Ma l’abilità di Cromwell andò oltre:
anticipando di secoli la strategia di
gettare fango attraverso opere leggere e
immediate, commedie e tragedie
popolari, patrocinò generosamente il
teatro anticattolico di John Bale. Più di
venti drammi in dieci anni, in cui
comparivano papi e religiosi sodomiti e
corrotti, attaccati al potere, di contro a un
Enrico VIII fiero, onesto, puro,
profondamente religioso. Accanto ai
saggi teologici, ai drammi per la gente
comune, Cromwell pensò fosse bene
commissionare anche opportuni trattati
politici e opere storiografiche. Il primo,
progenitore di una lunga discendenza, fu
Robert Barnes, che nella sua “Supplica”
cercò di dimostrare come in ogni regno
cristiano la chiesa avesse lottato per
divenire una “forza politica sovversiva”.

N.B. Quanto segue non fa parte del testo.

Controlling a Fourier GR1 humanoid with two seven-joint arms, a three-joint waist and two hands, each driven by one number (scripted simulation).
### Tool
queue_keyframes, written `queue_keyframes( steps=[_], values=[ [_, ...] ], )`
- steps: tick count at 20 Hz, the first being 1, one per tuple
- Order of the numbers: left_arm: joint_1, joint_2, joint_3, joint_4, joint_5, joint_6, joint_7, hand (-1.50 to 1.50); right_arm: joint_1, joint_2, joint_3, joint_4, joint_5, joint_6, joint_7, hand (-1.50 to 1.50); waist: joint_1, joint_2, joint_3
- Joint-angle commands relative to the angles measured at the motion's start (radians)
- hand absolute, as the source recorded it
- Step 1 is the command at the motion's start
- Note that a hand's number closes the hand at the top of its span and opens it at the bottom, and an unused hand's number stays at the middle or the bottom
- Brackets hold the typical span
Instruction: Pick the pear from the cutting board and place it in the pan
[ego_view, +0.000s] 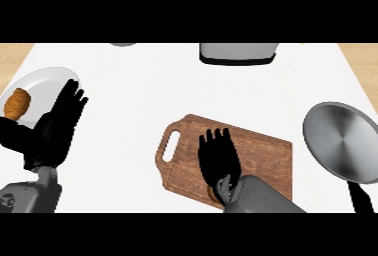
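**White counter, hand over the board, pear mostly hidden**

White counter (184, 90) runs smooth and bare between its things. A brown, wood-grained cutting board (258, 150) with a slot handle lies beneath the right hand (218, 155), whose fingers (215, 137) stretch straight and released, grasping nothing. Just behind those fingers, near the wrist, a small tan sliver shows on the board; I judge it to be the pear (212, 192), though most of it is covered. The hand lies low over the board, likely to close on the fruit. Well off to the right of the fingers sits the round grey metal pan (343, 142), its dark handle pointing toward the robot. The left hand (59, 122) rests open at the left, its fingertips over a white plate (40, 82) holding a brown pastry (17, 104).
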Motion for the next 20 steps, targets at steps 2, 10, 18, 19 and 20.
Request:
queue_keyframes(
  steps=[2, 10, 18, 19, 20],
  values=[
    [-0.056, -0.004, 0.032, -0.015, -0.001, -0.009, 0.085, 0.00, 0.027, 0.071, -0.025, 0.033, 0.080, -0.038, 0.000, -1.50, -0.001, 0.000, 0.000],
    [-0.021, -0.084, 0.018, 0.004, -0.069, -0.007, 0.027, 0.00, 0.101, 0.071, -0.067, 0.096, 0.163, -0.078, -0.117, -1.50, -0.002, 0.000, 0.000],
    [-0.044, -0.050, 0.098, 0.126, -0.047, -0.105, -0.055, 0.00, 0.066, 0.062, -0.052, 0.196, 0.226, -0.177, -0.321, 1.50, -0.003, 0.001, 0.000],
    [-0.047, -0.061, 0.060, -0.033, -0.083, -0.025, 0.096, 0.00, 0.074, 0.036, -0.083, 0.177, 0.224, -0.168, -0.346, 1.50, -0.001, 0.000, 0.000],
    [-0.066, -0.085, 0.056, 0.052, -0.093, -0.035, 0.021, 0.00, 0.082, 0.062, -0.058, 0.260, 0.247, -0.244, -0.367, 1.50, -0.001, 0.001, 0.000]
  ],
)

Nacque così piano piano l’idea, anch’essa
destinata a grande fortuna, dall’Urss alla
Cina di Mao, che i cattolici, i maledetti
“papisti”, fossero servitori di uno stato
straniero, elementi estranei all’interno di
una nazione coesa, indegni per questo,
per secoli, di qualsiasi carica politica.
Nel frattempo, mentre si arrivava a
presentare l’Inghilterra come il nuovo
“popolo eletto” e il vescovo anglicano
Aylmer giungeva a sostenere che Dio è
inglese, metteva radici il secolare
pregiudizio anglosassone contro il popolo
“papista” per eccellenza: gli italiani.